SSH: Boost Security with Two-Factor Authentication

TL;DR

Yes! Adding One-Time Passwords (OTPs) to SSH connections significantly improves security by adding a second layer of verification. Even if someone steals your password, they’ll also need the OTP from your phone or authenticator app to log in.

How it Works

SSH normally relies on passwords or SSH keys for authentication. Passwords can be guessed or stolen. Keys can be compromised if your private key file is lost or copied. OTP adds another factor – something you *have* (like a code from an app) – making it much harder for attackers.

Setting up OTP with Google Authenticator

This guide uses Google Authenticator, but other apps like Authy work similarly.

Step 1: Install the necessary packages on your server

1. Connect to your server via SSH.
2. Update your package lists:

   sudo apt update

   (Debian/Ubuntu) or

   sudo yum update

   (CentOS/RHEL/Fedora).

3. Install Google Authenticator PAM module and related tools:

   sudo apt install libpam-google-authenticator

   (Debian/Ubuntu) or

   sudo yum install google-authenticator

   (CentOS/RHEL/Fedora).

Step 2: Configure Google Authenticator for your user

1. Run the configuration script:

   google-authenticator

2. Answer the questions. Pay attention to these points:
   • Time-based code? Answer ‘y’ (yes).
   • Update secrets automatically? Answer ‘y’.
   • You’ll be shown a QR code and a secret key. Scan the QR code with your Google Authenticator app on your phone. Keep the secret key safe – you’ll need it if you lose access to your authenticator app.
   • The script will generate recovery codes. Store these in a secure place! They allow you to regain access if you lose your phone or can’t access the app.

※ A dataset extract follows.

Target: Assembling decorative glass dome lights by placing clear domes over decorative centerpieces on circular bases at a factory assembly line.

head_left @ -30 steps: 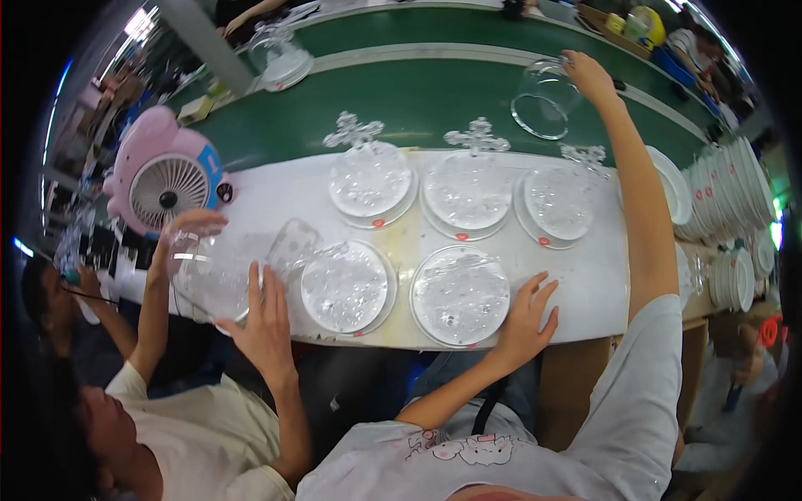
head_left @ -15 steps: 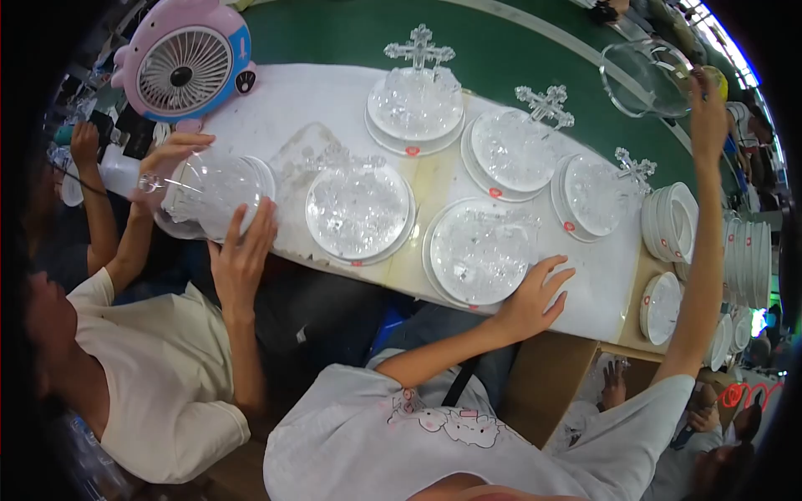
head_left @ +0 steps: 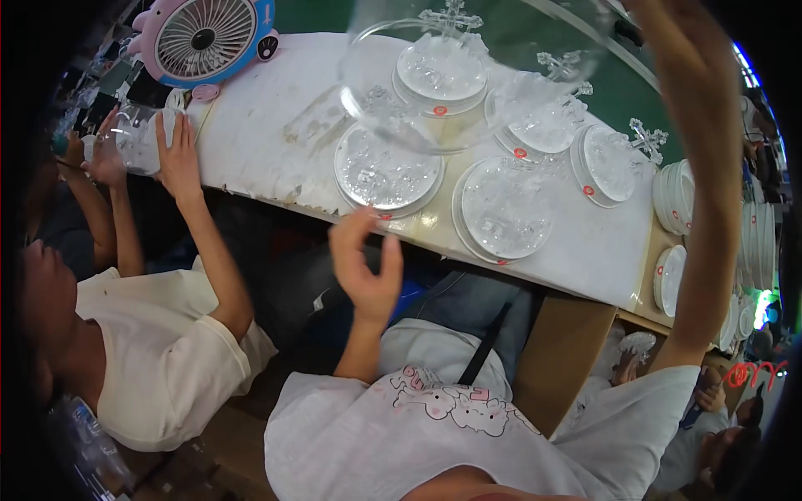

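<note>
My right hand [head_left: 681, 37], raised at the upper right and blurred, grips a clear dome cover [head_left: 376, 127] that hangs over the far plates; its grip is partly cut off by the top edge. Below the table's front edge, my left hand [head_left: 365, 265] is empty, thumb and fingers apart, close to a white round plate [head_left: 388, 171] with clear glittery pieces on it. To the right lies a similar plate [head_left: 508, 213]. Behind them, seen partly through the cover, are more plates [head_left: 441, 75], with clear ornate crosses [head_left: 451, 17] standing at their far sides.
At the left, a person in a cream shirt [head_left: 159, 359] has both hands on another clear cover [head_left: 138, 142]. A pink and blue fan [head_left: 203, 39] stands at the far left. White plates are stacked [head_left: 672, 196] at the right, and a cardboard box [head_left: 568, 338] sits below the table.
My right hand has swung the clear cover leftward over the plates. My left hand has left the front right plate and moved left. The other person's cover has moved further left.
</note>
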The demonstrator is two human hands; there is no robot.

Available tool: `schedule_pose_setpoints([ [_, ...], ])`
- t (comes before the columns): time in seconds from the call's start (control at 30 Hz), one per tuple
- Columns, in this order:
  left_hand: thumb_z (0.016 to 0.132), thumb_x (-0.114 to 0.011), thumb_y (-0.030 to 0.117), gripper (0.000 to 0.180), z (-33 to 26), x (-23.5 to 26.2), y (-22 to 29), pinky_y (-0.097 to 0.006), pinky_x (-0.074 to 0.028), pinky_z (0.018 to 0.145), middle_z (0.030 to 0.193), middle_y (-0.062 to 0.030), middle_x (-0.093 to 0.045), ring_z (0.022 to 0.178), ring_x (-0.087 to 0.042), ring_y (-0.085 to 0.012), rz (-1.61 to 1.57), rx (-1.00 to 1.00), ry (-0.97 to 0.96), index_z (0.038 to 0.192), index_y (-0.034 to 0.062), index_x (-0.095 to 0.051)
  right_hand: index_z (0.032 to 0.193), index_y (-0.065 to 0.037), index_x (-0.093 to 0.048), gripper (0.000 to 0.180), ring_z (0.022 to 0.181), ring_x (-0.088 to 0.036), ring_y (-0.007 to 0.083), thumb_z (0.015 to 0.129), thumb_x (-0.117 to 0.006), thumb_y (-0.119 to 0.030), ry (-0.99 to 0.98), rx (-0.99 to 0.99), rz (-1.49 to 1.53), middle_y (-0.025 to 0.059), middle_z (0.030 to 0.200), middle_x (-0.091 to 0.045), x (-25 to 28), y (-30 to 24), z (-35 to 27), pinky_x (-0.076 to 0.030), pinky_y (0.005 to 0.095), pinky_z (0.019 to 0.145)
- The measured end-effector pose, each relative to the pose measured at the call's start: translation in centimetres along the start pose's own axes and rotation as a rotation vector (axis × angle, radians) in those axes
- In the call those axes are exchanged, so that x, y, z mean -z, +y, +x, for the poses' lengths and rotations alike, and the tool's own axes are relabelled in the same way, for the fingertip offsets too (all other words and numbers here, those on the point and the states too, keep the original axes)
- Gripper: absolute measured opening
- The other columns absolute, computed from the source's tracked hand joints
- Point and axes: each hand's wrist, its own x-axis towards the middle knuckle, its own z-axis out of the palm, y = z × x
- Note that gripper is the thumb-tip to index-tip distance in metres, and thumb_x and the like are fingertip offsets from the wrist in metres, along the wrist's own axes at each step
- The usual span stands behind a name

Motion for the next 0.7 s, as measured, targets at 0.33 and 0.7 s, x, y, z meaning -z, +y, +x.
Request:
schedule_pose_setpoints([
  [0.33, 0.063, -0.085, 0.022, 0.106, 2.3, 3.7, -3.8, -0.045, -0.022, 0.11, 0.144, -0.0197, -0.023, 0.136, -0.02, -0.0342, 0.332, 0.087, -0.101, 0.143, 0.0006, -0.018, 0.101, -0.001, -0.053, 0.016, 0.082, -0.057, 0.0357, 0.089, -0.049, -0.011, -0.11, 0.001, -0.02, 0.0168, 0.089, -0.056, -9.0, -2.6, 0.1, -0.045, 0.0416, 0.071],
  [0.7, 0.054, -0.085, 0.047, 0.133, 1.8, 1.4, -6.3, -0.059, 0.002, 0.108, 0.145, -0.0287, -0.018, 0.139, -0.003, -0.0426, 0.662, 0.114, -0.14, 0.142, -0.004, 0.0, 0.09, -0.002, -0.051, 0.007, 0.065, -0.057, 0.0246, 0.088, -0.052, -0.008, -0.126, 0.026, -0.071, 0.0095, 0.077, -0.054, -12.8, -3.4, -1.7, -0.045, 0.0341, 0.055],
])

Step 3: Modify SSH configuration

1. Edit the SSH daemon configuration file:

   sudo nano /etc/ssh/sshd_config

2. Add or modify these lines (remove any comments (#) at the beginning of the line):
   • ChallengeResponseAuthentication yes
   • UsePAM yes
   • AuthenticationMethods publickey,keyboard-interactive:pam (This allows both key and OTP authentication. If you *only* want OTP, remove ‘publickey’.)
3. Save the file and exit the editor.

Step 4: Restart SSH service

sudo systemctl restart sshd

Testing the Setup

1. Open a *new* SSH connection to your server.
2. You should be prompted for your password as usual.
3. After entering your password, you’ll now be asked for a verification code from Google Authenticator.
4. Enter the current code displayed in the app.

Important Considerations

• Recovery Codes: Store these securely! Losing them and your phone means losing access to your server.
• Authenticator App Security: Protect your phone with a strong passcode/biometrics.
• Key-Based Authentication: Consider using key-based authentication *in addition* to OTP for even stronger security.
• Firewall Rules: Ensure your firewall only allows SSH connections from trusted sources.